▶ _What you should do_: Scan the data below for lines holding the word "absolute", and copy each line found.
(Data supplied Opens)
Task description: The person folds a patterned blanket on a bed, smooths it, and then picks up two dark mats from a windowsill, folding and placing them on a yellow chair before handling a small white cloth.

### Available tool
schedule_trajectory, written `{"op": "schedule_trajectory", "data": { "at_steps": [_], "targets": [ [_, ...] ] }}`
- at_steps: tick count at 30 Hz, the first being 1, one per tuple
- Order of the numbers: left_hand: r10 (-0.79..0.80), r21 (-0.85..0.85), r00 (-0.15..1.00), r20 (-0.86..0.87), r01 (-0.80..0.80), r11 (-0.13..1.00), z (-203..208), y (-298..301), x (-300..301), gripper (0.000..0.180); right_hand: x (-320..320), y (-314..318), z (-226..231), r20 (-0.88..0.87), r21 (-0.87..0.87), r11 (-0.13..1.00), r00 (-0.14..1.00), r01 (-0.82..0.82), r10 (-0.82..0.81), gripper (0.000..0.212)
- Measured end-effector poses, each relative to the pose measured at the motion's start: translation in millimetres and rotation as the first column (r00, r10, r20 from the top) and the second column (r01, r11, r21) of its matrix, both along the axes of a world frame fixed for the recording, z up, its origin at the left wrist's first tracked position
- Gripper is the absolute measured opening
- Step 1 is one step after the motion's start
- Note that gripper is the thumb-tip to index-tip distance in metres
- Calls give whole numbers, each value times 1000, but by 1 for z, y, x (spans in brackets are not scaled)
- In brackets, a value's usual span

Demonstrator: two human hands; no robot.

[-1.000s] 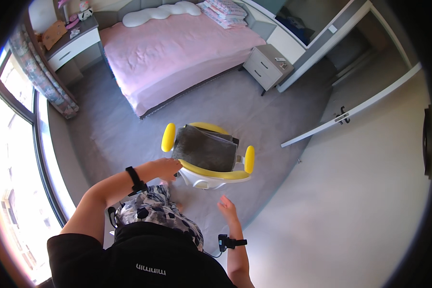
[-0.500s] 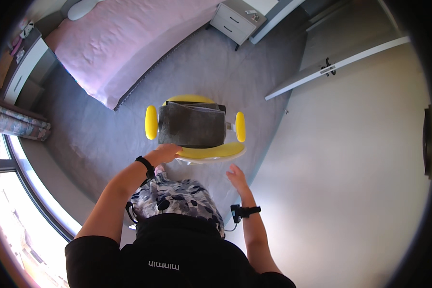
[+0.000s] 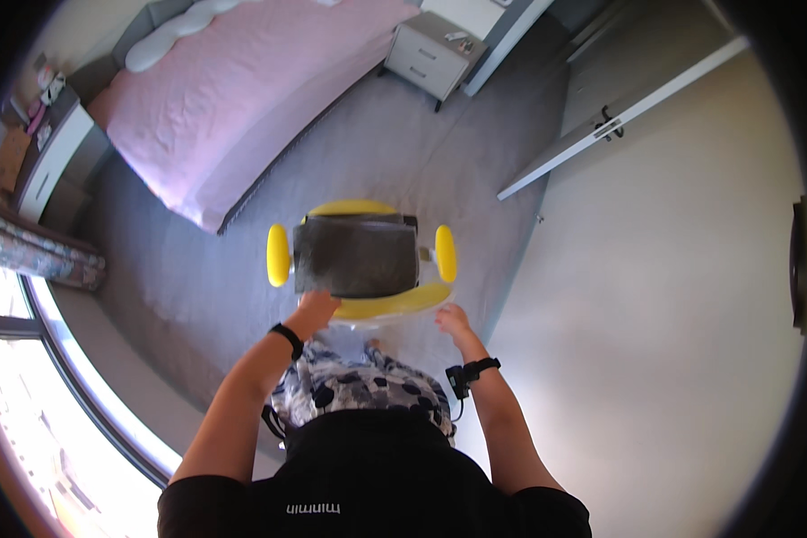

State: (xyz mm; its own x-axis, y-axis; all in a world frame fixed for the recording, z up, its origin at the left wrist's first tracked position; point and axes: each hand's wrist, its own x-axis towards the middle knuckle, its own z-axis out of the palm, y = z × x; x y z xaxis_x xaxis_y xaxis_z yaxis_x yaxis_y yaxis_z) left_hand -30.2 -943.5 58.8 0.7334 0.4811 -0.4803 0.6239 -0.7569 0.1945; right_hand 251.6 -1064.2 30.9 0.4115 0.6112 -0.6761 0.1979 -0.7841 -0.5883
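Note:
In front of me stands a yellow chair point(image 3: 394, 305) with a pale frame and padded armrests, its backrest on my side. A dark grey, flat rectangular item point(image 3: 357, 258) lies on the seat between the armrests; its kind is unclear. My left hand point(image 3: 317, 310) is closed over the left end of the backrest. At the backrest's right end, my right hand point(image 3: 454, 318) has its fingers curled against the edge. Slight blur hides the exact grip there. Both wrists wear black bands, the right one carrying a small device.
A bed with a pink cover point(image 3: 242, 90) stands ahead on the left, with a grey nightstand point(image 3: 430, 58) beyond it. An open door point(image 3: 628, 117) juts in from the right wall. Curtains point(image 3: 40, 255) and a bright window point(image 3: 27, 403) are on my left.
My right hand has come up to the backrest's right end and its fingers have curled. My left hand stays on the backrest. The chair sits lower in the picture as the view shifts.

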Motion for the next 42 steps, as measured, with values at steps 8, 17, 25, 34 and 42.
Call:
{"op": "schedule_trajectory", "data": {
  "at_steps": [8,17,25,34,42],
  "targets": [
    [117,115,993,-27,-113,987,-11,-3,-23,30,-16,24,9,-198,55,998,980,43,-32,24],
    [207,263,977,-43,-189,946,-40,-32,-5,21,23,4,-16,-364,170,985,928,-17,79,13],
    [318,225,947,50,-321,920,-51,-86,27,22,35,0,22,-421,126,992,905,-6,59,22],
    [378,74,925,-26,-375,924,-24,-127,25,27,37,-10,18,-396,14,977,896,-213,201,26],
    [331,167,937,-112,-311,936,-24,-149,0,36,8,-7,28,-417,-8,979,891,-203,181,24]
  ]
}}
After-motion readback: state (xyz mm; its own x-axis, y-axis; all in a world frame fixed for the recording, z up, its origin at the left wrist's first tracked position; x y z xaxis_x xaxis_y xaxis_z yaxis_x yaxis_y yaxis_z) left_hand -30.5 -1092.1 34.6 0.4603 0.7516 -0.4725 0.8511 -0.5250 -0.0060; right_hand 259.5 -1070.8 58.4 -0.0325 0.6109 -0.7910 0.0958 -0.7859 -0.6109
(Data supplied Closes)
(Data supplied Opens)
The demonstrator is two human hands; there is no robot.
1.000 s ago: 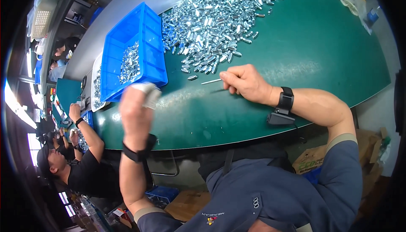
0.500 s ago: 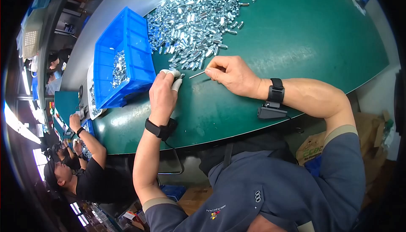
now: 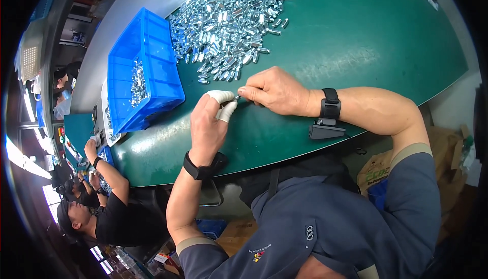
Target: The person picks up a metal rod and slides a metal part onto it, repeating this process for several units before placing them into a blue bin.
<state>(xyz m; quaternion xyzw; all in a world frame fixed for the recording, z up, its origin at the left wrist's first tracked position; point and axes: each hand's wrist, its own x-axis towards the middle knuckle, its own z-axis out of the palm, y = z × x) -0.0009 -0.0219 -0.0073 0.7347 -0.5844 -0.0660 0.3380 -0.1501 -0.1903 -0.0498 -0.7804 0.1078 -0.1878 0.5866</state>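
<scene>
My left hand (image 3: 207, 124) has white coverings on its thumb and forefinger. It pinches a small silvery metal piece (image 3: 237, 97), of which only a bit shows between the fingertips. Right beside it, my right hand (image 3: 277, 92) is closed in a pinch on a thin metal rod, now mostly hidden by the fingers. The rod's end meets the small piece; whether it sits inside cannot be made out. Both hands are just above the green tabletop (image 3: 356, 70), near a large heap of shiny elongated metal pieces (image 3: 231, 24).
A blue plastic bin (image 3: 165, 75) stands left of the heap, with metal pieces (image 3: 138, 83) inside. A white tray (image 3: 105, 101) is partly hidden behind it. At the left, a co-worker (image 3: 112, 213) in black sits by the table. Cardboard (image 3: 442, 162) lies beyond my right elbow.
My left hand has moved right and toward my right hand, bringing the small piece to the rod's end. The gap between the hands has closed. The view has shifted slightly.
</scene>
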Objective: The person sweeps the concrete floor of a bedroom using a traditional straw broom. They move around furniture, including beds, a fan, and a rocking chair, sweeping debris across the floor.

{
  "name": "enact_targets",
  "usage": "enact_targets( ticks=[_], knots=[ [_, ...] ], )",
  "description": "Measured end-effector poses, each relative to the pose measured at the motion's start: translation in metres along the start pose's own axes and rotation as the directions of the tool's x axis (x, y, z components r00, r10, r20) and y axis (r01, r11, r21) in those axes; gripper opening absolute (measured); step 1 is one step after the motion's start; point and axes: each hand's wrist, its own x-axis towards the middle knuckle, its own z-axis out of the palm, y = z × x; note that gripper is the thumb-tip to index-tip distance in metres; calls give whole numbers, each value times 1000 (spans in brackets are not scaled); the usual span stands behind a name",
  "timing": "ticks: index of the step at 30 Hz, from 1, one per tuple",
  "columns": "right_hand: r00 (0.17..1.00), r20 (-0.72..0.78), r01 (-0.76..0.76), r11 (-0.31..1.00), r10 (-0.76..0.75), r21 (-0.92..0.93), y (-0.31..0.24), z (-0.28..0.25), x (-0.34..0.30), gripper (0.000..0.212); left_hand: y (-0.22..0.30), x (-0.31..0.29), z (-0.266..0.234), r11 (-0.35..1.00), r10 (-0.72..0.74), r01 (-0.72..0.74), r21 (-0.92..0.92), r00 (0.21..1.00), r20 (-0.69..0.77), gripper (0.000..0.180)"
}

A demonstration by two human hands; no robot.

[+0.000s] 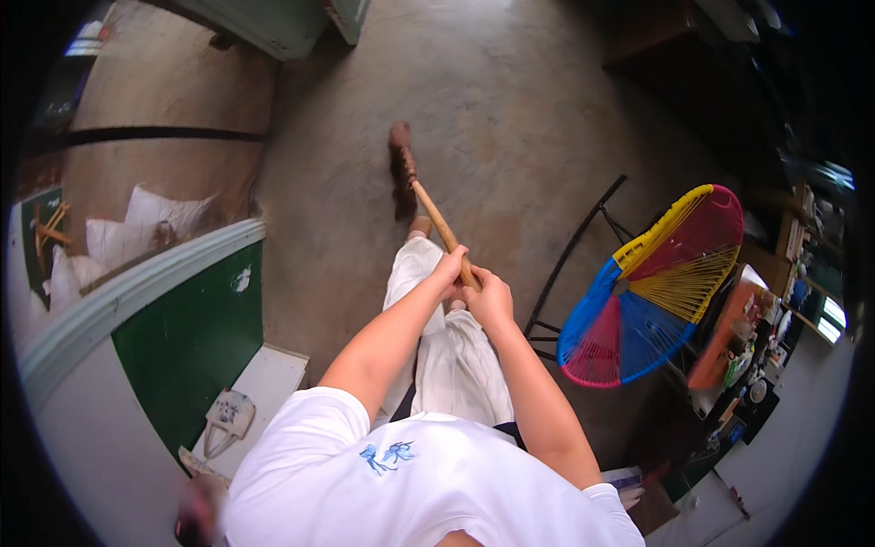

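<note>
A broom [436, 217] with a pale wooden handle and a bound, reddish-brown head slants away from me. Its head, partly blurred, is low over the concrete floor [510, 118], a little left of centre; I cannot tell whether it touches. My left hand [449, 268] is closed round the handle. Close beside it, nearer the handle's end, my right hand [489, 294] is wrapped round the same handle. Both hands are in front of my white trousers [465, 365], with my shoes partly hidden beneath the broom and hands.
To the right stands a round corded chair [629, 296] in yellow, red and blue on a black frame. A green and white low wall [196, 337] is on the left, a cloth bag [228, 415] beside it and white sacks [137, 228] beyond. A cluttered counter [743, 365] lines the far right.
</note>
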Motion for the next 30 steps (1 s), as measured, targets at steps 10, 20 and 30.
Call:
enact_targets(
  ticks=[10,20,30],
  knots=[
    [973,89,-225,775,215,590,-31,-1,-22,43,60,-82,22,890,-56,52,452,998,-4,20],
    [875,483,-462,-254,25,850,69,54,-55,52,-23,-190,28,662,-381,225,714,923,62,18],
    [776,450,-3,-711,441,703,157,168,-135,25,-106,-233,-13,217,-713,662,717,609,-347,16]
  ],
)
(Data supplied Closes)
▶ _Expected answer_:
- Gripper is the absolute measured opening
  "description": "Measured end-effector poses, each relative to the pose measured at the motion's start: translation in metres along the start pose's own axes and rotation as the directions of the tool's x axis (x, y, z components r00, r10, r20) and y axis (r01, r11, r21) in those axes; gripper opening absolute (measured); step 1 is one step after the motion's start; point and axes: each hand's wrist, its own x-axis towards the middle knuckle, its own z-axis out of the palm, y = z × x; note that gripper is the thumb-tip to index-tip distance in metres; calls give whole numbers, each value times 1000 (spans in brackets are not scaled); the usual span stands behind a name",

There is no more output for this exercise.